Le Feng Shui ne joue pas seulement sur la décoration et l'aménagement des pièces mais aussi sur l'emplacement du terrain lui-même. Il peut être vraiment contraignant du fait que chaque pièce doit être organisée d'une manière spécifique pour pouvoir être harmonieuse, ce qui laisse peu de place à la liberté d'entreprendre.
Depuis le milieu des années 1980, le fēng shuǐ a fait son apparition en Occident, d'abord aux États-Unis d'Amérique et plus tardivement dans les pays francophones.
Le fēng shuǐ classique également connu comme le « fēng shuǐ xuán kōng », comme pratiqué en Asie et en Occident aujourd'hui, est un amalgame de tous les aspects traditionnels du fēng shuǐ. Ceci inclut l'école de forme, l'école de boussole et la méthode des étoiles volantes.

L’archipuncture a été créée en 1988 par l’architecte belge Christian Braibant, par contraction des mots architecture et acupuncture. Basée sur l’art du fēng shuǐ, elle applique aux bâtiments les principes de l’acupuncture, issue de la tradition taoïste. Elle établit un parallèle entre les circulations d’énergie terrestre et les méridiens du corps humain.

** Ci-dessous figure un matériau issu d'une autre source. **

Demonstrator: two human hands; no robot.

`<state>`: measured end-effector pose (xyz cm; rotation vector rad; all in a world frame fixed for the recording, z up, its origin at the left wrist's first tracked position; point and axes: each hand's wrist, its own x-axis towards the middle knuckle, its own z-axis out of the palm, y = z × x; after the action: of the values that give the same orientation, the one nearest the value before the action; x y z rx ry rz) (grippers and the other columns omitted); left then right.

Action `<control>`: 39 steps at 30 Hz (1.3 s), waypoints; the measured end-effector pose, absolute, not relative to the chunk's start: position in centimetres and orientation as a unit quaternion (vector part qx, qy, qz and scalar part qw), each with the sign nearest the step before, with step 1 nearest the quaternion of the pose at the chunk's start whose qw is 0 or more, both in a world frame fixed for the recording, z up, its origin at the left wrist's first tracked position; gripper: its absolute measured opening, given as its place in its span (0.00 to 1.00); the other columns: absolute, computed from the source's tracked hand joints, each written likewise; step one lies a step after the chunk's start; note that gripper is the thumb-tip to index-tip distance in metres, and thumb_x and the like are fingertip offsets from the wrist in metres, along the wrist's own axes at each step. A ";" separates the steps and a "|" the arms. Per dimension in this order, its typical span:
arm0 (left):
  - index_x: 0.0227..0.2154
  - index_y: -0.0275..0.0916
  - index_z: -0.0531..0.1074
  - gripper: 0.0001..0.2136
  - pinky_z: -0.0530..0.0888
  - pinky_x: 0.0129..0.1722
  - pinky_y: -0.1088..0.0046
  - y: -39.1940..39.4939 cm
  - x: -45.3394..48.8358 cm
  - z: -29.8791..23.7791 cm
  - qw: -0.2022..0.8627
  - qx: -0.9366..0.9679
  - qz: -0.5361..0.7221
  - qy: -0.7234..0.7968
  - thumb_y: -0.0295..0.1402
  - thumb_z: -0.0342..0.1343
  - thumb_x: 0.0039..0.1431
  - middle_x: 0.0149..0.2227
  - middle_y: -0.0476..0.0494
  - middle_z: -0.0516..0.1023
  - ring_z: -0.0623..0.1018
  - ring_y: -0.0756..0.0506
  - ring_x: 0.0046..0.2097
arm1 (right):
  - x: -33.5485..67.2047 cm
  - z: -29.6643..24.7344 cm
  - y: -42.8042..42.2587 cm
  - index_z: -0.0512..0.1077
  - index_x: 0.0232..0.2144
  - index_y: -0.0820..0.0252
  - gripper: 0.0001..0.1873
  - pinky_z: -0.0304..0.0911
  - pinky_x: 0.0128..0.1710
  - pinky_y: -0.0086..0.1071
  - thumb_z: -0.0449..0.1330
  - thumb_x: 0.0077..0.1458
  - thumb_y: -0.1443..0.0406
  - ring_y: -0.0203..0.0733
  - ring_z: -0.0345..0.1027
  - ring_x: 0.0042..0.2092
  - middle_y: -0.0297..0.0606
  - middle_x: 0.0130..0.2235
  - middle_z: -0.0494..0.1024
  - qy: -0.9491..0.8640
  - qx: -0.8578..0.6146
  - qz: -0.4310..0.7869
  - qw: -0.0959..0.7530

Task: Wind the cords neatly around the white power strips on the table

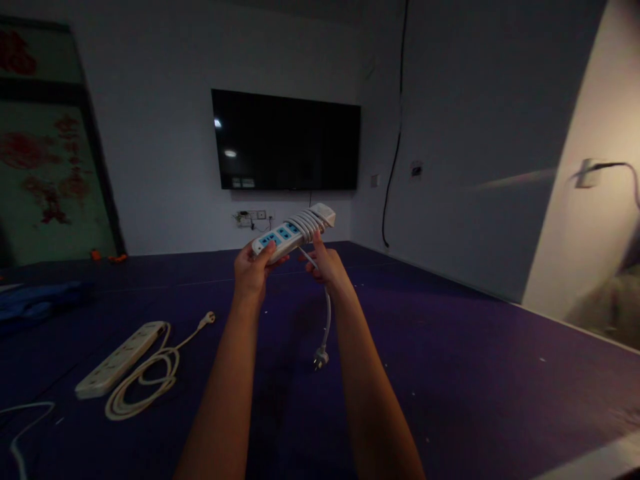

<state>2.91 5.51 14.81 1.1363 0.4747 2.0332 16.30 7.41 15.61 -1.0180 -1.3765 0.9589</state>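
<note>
Raised in front of me is a white power strip (284, 233) with blue socket faces. My left hand (253, 268) grips its near left end, thumb on top. Several turns of its white cord (306, 224) are wrapped around the far right end. My right hand (324, 261) is closed on the cord just below those turns, thumb up against the coil. From it the loose end hangs down to a plug (321, 359) with bare metal pins, above the dark purple surface (430, 347).
At the left lies a second white power strip (120, 360) with its cord (143, 393) loosely looped beside it. Another white cable (30, 423) is at the lower left. Blue cloth (43, 300) lies farther back. A television (287, 141) hangs on the wall ahead.
</note>
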 end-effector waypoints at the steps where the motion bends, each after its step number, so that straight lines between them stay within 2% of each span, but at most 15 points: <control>1: 0.31 0.33 0.71 0.17 0.78 0.30 0.70 5.5 2.9 14.8 0.367 0.452 0.791 0.188 0.34 0.67 0.36 0.33 0.43 0.77 0.78 0.46 0.32 | 16.2 15.7 7.3 0.73 0.24 0.66 0.40 0.43 0.13 0.24 0.39 0.54 0.39 0.27 0.47 0.13 0.32 0.13 0.62 -0.583 -0.431 0.400 0.560; 5: 0.34 0.34 0.71 0.19 0.78 0.30 0.70 5.6 2.8 14.7 0.336 0.478 0.786 0.202 0.34 0.67 0.36 0.34 0.44 0.76 0.78 0.46 0.33 | 16.0 15.8 7.1 0.73 0.24 0.66 0.40 0.46 0.14 0.25 0.37 0.55 0.40 0.27 0.48 0.14 0.34 0.14 0.63 -0.585 -0.418 0.389 0.576; 10: 0.37 0.36 0.71 0.21 0.78 0.32 0.67 5.9 2.8 14.3 0.286 0.505 0.785 0.217 0.34 0.67 0.35 0.37 0.44 0.75 0.77 0.45 0.36 | 16.0 15.9 6.8 0.72 0.24 0.65 0.38 0.44 0.14 0.26 0.37 0.55 0.41 0.28 0.47 0.14 0.36 0.15 0.66 -0.574 -0.407 0.409 0.581; 20: 0.38 0.36 0.71 0.22 0.78 0.32 0.69 5.8 2.2 14.1 0.273 0.528 0.772 0.224 0.32 0.67 0.36 0.37 0.44 0.75 0.76 0.45 0.38 | 15.8 15.9 6.5 0.70 0.24 0.66 0.37 0.42 0.13 0.24 0.39 0.56 0.41 0.27 0.46 0.13 0.36 0.15 0.67 -0.559 -0.419 0.416 0.583; 33: 0.41 0.36 0.69 0.23 0.77 0.33 0.70 5.4 0.1 14.1 0.185 0.617 0.727 0.239 0.34 0.66 0.38 0.39 0.43 0.74 0.76 0.45 0.39 | 15.3 15.5 7.2 0.71 0.25 0.64 0.39 0.42 0.13 0.24 0.35 0.56 0.41 0.28 0.48 0.13 0.36 0.15 0.67 -0.593 -0.400 0.449 0.536; 39: 0.42 0.36 0.69 0.23 0.75 0.39 0.70 5.5 -0.2 13.9 0.117 0.641 0.718 0.246 0.35 0.65 0.41 0.41 0.41 0.75 0.76 0.46 0.40 | 15.5 15.6 7.5 0.72 0.25 0.66 0.41 0.46 0.13 0.23 0.33 0.56 0.41 0.28 0.51 0.14 0.37 0.15 0.68 -0.597 -0.424 0.445 0.516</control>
<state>-0.20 5.51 13.86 1.8756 0.7190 2.1021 15.50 7.50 15.56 -1.0184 -1.4331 1.0697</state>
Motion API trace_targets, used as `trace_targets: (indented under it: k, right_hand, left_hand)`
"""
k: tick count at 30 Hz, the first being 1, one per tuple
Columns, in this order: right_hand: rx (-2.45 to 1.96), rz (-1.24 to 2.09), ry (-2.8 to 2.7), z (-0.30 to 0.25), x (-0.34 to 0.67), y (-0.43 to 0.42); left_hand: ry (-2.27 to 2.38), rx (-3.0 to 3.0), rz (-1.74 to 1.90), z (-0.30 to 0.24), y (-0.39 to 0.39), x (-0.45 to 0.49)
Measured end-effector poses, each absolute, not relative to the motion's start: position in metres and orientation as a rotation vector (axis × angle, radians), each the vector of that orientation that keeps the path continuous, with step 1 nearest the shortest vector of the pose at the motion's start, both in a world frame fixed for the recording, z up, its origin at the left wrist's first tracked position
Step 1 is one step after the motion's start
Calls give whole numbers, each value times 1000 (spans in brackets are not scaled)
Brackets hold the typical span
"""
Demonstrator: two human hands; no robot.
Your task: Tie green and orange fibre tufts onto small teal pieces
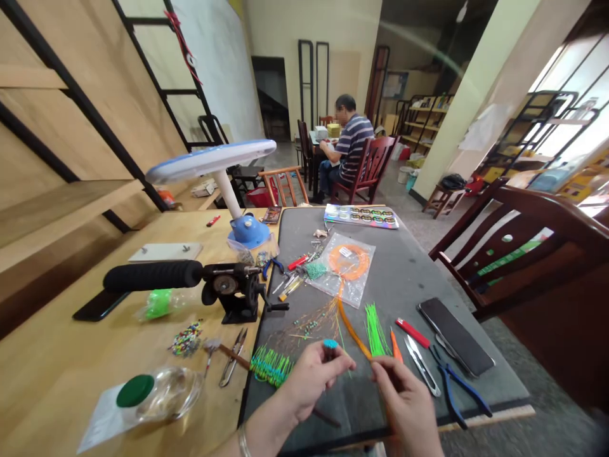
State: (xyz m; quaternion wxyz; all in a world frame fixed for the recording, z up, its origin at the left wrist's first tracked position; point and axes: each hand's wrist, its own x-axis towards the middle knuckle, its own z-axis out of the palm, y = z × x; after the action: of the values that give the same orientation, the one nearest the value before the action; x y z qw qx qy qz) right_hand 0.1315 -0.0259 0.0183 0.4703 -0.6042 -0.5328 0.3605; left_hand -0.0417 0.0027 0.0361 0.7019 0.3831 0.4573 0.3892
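My left hand [318,376] is closed in a pinch around a small piece with a turquoise, beady-looking top [330,344]; its lower part is hidden by the fingers. Beside it, my right hand [403,401] has thumb and fingertips pressed together at the near end of an orange cord [354,334]. That cord runs back toward a clear bag [364,285] with a coil of orange line [349,261]. Just beyond my right fingers lies a bundle of bright green strands [375,331]. Left of my left hand, green-and-blue tipped pieces [271,366] line a brown stick.
Right of my hands lie thread snips [422,366], blue-handled pliers [457,385], a red-handled tool [413,332] and a phone [455,336]. A black hand-cranked vise [235,290] and green-lidded jar [135,391] stand left. Farther back, a person [354,143] sits at another table.
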Motion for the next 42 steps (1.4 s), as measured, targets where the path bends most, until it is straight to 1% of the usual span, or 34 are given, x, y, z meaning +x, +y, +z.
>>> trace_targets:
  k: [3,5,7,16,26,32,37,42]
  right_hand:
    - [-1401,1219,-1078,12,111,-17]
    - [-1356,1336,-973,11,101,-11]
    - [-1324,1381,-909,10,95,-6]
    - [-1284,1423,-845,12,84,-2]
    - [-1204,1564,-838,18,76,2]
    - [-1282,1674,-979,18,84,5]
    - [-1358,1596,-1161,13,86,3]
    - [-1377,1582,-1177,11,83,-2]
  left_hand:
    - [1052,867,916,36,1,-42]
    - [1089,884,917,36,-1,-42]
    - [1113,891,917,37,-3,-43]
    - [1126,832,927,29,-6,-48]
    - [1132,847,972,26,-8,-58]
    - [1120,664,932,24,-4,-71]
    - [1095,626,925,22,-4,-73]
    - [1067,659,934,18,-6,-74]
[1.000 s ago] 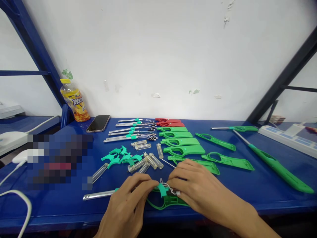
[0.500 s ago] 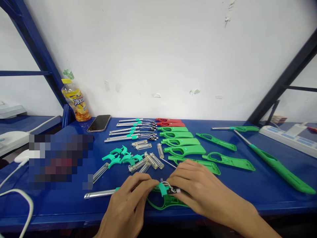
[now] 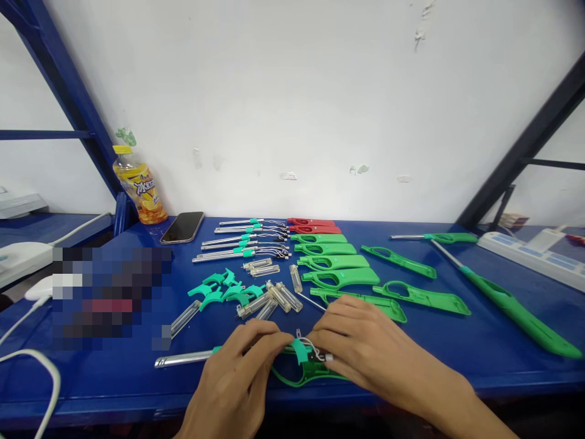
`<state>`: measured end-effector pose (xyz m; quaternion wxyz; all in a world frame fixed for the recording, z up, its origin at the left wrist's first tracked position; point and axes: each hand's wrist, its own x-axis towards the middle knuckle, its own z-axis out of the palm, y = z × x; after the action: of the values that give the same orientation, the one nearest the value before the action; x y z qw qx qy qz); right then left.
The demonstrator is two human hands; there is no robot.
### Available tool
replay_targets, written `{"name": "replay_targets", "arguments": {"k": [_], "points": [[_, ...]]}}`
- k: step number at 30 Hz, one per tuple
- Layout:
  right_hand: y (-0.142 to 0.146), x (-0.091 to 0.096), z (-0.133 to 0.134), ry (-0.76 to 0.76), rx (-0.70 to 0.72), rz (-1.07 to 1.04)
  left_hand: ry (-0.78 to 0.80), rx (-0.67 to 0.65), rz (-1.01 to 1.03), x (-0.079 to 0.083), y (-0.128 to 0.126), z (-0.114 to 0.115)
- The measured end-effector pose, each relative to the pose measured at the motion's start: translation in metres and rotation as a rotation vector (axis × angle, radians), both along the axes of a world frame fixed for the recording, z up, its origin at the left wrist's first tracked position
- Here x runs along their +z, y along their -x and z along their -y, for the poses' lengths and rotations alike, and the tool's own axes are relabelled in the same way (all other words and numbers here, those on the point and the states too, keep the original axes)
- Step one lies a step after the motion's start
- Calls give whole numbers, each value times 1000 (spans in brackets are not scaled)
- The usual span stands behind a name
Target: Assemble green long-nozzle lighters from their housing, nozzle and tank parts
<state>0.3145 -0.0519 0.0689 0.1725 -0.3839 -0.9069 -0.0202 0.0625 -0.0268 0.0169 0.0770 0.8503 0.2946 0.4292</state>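
Near the table's front edge lies a green lighter half-shell with a silver metal tube sticking out to the left. My left hand is closed around the shell's neck, its fingertips by a teal trigger. Fingers of my right hand are bent over a small black igniter with white wires, pressing it at the shell. The right hand covers the shell's handle end. Behind the hands lie clear fuel tanks and loose teal triggers.
Silver tubes with wires and green shells lie in rows at the back, beside red shells. Long green lighters and a power strip are on the right. A phone and drink bottle stand back left.
The black igniter has shifted slightly down toward the shell under my right fingers. My left hand stays almost still.
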Motion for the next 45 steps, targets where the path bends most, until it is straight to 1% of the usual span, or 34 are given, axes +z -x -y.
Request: {"name": "replay_targets", "arguments": {"k": [3,8,12,17,23,26,30,34,40,45], "points": [[-1,1,0,8,4,-1,19,2,-3,-1,1,0],[-1,3,2,85,-10,-15,-2,-5,19,1,-2,-1],[1,6,1,70,-4,24,20,-10,-6,0,0,1],[2,4,-2,-13,43,85,19,-18,-7,-3,2,0],[4,0,-6,-247,93,113,15,-16,-2,-1,0,-3],[5,-4,-7,-312,96,122,1,-17,13,2,-2,-2],[5,-5,-8,-340,117,128,-21,-3,26,5,-4,-1],[5,-3,-8,-346,123,117,-20,4,13,3,-4,-2],[5,1,-6,-326,75,162,-15,2,4,0,-2,-3],[4,-1,-6,-339,-6,123,-70,14,-32,0,-2,-2]]}}
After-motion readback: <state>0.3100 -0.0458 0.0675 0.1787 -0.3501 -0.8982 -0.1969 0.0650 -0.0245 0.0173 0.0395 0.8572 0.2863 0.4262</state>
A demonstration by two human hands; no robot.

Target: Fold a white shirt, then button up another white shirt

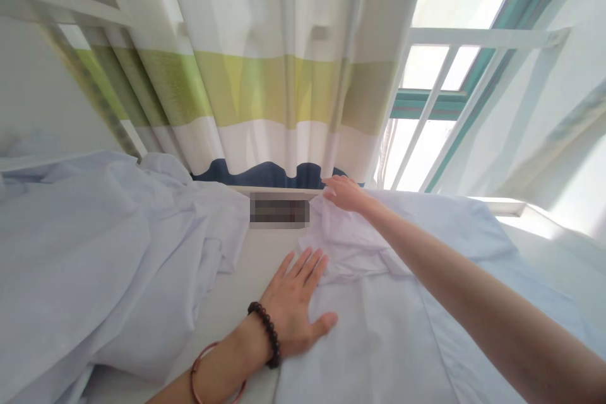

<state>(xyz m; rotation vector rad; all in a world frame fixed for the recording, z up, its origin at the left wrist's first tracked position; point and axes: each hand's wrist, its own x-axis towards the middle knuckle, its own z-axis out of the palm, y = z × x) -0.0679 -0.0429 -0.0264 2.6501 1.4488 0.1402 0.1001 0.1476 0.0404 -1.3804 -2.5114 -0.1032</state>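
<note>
A white cloth garment [369, 328], perhaps a coat, lies spread on a pale flat surface, with a folded, creased part near its far end. My left hand [296, 303] rests palm down on its left edge, fingers stretched and thumb out to the side. A dark bead bracelet [267, 334] and a thin reddish bangle [193, 369] circle the left wrist. Reaching to the garment's far edge, my right hand [348, 192] has bent fingers closed on the white fabric. Its fingertips are partly hidden.
Heaped white fabric [118, 265] lies to the left. A striped curtain [284, 88] hangs behind the far edge. White rails [478, 38] stand before a window at the right, with another rail [61, 6] at the left. A dark blurred patch [279, 211] sits at the back.
</note>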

Les principes et moyens qui servent à soulager peuvent dès lors servir à analyser l’architecture, la forme des ouvrages ou les matériaux qui les composent et « soigner » ainsi les déséquilibres. La recherche des qualités prédominantes yīn et yáng d’un élément est affinée par les cinq éléments et leurs cycles.
Il est convenu, à défaut de certitudes scientifiques autres que les champs magnétiques, qu'un maillage d'énergie parcourt le globe terrestre du pôle Nord, par l'équateur, vers le pôle Sud. Il serait déformé par la rotation de la Terre et donc s'orienterait, en Europe, à environ 45° par rapport à l'axe N-S. Ces courants alternativement positifs et négatifs se croiseraient en des points de qualité ++, +-, -+, --. Ce maillage serait fortement influencé par le relief mais aussi par la forme des bâtiments. L'archipuncteur observe une concentration des réseaux par les formes pointues comme les menhirs et une expansion autour des formes ramassées comme les dolmens ou pyramides.